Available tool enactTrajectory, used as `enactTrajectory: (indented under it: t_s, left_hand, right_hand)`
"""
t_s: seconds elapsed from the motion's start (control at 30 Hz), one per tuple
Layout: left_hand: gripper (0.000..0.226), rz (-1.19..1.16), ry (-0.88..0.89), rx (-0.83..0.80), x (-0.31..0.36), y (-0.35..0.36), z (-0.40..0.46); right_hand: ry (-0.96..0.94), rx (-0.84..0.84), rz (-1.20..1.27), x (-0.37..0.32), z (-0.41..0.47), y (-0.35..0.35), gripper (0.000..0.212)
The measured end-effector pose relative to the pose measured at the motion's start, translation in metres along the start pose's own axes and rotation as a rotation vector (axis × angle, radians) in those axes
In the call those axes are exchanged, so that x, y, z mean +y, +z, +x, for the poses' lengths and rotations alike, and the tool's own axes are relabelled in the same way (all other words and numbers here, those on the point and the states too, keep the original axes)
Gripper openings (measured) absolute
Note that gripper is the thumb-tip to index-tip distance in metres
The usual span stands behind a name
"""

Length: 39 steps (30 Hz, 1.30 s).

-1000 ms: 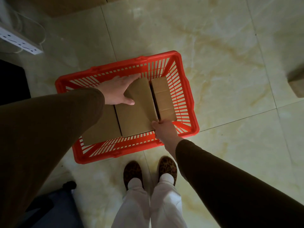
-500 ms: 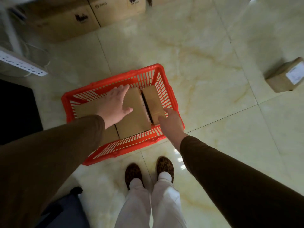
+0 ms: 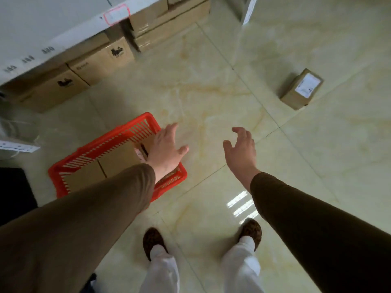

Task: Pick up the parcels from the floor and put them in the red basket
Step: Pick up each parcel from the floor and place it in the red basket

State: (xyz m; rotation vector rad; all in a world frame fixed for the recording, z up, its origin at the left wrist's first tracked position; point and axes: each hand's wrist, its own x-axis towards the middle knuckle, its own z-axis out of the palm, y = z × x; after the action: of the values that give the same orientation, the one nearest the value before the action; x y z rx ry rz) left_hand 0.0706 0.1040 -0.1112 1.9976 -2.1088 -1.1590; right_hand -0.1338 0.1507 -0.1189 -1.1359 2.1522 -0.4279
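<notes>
The red basket stands on the tiled floor at the left, with brown cardboard parcels lying flat inside it. My left hand hovers over the basket's right end, fingers spread, holding nothing. My right hand is out over bare floor to the right of the basket, fingers apart and empty. A small brown parcel with a white label lies on the floor at the far right, well beyond my right hand.
Large cardboard boxes are stacked under a white shelf at the back left. A white power strip and a dark mat lie at the left. My feet stand on open floor below the basket.
Both hands let go of the parcels and lifted out of the basket. My view swung up and to the right, so the labelled parcel on the floor came into sight. My right foot stepped out.
</notes>
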Motion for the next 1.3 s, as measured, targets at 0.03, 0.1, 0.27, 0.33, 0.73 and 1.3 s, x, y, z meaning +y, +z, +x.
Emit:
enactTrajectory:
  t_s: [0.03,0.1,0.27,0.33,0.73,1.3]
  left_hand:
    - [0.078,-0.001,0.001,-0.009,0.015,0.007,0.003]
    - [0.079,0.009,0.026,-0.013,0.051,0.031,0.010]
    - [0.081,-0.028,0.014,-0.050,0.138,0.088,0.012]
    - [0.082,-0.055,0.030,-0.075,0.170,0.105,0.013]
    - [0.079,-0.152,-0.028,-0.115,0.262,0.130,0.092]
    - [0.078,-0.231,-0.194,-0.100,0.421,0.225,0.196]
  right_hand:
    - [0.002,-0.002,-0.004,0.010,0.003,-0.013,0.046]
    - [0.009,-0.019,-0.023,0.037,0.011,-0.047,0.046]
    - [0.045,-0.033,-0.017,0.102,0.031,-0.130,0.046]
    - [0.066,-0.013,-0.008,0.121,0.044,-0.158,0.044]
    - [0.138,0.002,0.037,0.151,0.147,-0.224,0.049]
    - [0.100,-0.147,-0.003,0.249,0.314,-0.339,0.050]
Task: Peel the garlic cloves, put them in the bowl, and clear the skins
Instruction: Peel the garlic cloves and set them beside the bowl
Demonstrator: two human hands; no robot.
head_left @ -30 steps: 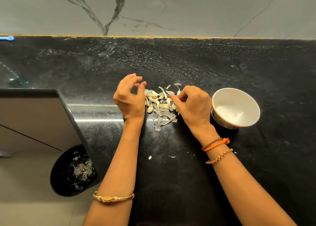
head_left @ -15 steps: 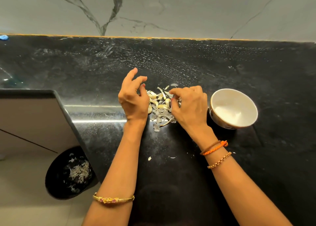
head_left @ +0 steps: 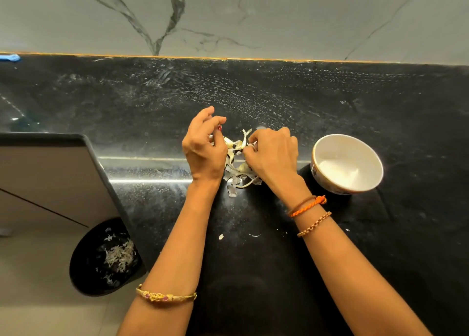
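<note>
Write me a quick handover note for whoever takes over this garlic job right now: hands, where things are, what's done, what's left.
Left hand: fingers curled at the left edge of the garlic pile; whether it grips anything is hidden.
Right hand: curled over the pile's right side, seemingly pinching a piece.
White bowl: right of the pile on the black counter, looks empty.
Black bin: on the floor, lower left, already holds some skins.
Done: some skins binned.
Left: get peeled cloves into the bowl, clear the pile and two stray flakes.

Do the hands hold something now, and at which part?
Both the left hand and the right hand curl into the pile of garlic skins; which piece each grips cannot be told.
</note>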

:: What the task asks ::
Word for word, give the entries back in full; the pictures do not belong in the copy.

:: Output of the exercise ::
Available tool enactTrajectory, used as `enactTrajectory: (indented under it: t_s, left_hand, right_hand)`
"""
t_s: seconds elapsed from the motion's start (control at 30 Hz), one per tuple
Layout: left_hand: gripper (0.000..0.226), rz (-1.19..1.16), ry (-0.88..0.89), rx (-0.83..0.80), x (-0.31..0.36), y (-0.35..0.36), z (-0.40..0.46); right_hand: ry (-0.96..0.94), rx (-0.84..0.84), rz (-1.20..1.27), x (-0.37..0.32), z (-0.41..0.47), y (-0.35..0.35), gripper (0.000..0.212)
The measured end-effector pose relative to the pose measured at the motion's start, translation in metres along the start pose's own axes and rotation as a rotation vector (axis × angle, radians) in those axes
In the call those axes are exchanged, so that x, y, z mean +y, +z, +x, for the poses' lengths and rotations alike, and the tool's own axes are relabelled in the same way (all other words and numbers here, those on the point and the states too, keep the original axes)
Gripper openings (measured) absolute
Note that gripper is the thumb-tip to index-tip distance in metres
The usual span stands behind a name
"""

Length: 39 steps (30 Hz, 1.30 s).

-1000 ms: 
-500 ms: 
+0 ms: 

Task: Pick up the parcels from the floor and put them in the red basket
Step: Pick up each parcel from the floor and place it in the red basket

State: (xyz m; rotation vector rad; all in a world frame fixed for the recording, z up, its origin at the left wrist's first tracked position; point and axes: each hand's wrist, its own x-axis towards the middle knuckle, its own z-axis out of the palm, y = z × x; after the action: of the values that give the same orientation, the one nearest the value before the action; x y z rx ry rz) left_hand 0.0706 0.1040 -0.1112 1.9976 -2.1088 -1.1590; right_hand -0.1338 0.1507 -0.1189 -1.1359 2.1522 -0.4279
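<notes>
The red basket stands on the tiled floor at the left, with brown cardboard parcels lying flat inside it. My left hand hovers over the basket's right end, fingers spread, holding nothing. My right hand is out over bare floor to the right of the basket, fingers apart and empty. A small brown parcel with a white label lies on the floor at the far right, well beyond my right hand.
Large cardboard boxes are stacked under a white shelf at the back left. A white power strip and a dark mat lie at the left. My feet stand on open floor below the basket.
Both hands let go of the parcels and lifted out of the basket. My view swung up and to the right, so the labelled parcel on the floor came into sight. My right foot stepped out.
</notes>
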Motion for the next 1.3 s, as measured, targets at 0.03, 0.1, 0.27, 0.33, 0.73 and 1.3 s, x, y, z meaning +y, +z, +x.
Emit:
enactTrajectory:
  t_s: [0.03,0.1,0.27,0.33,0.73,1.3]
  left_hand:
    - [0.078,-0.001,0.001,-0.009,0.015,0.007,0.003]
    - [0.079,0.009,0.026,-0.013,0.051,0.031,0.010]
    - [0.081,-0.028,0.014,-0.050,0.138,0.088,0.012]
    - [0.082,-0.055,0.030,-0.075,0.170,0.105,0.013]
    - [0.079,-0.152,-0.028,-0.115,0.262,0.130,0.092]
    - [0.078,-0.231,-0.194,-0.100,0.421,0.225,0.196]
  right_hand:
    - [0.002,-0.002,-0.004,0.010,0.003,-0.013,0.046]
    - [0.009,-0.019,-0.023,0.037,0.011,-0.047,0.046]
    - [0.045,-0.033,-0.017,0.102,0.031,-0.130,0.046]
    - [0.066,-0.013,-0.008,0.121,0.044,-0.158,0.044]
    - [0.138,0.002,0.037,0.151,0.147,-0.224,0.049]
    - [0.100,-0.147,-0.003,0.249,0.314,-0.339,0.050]
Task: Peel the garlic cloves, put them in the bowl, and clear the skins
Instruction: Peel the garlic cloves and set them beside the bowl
Demonstrator: two human hands; no robot.
head_left @ -30 steps: 
head_left @ -15 steps: 
head_left @ +0 steps: 
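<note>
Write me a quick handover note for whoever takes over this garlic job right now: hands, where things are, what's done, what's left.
Left hand: fingers curled at the left edge of the garlic pile; whether it grips anything is hidden.
Right hand: curled over the pile's right side, seemingly pinching a piece.
White bowl: right of the pile on the black counter, looks empty.
Black bin: on the floor, lower left, already holds some skins.
Done: some skins binned.
Left: get peeled cloves into the bowl, clear the pile and two stray flakes.

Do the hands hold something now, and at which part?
Both the left hand and the right hand curl into the pile of garlic skins; which piece each grips cannot be told.
</note>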

The answer is now complete.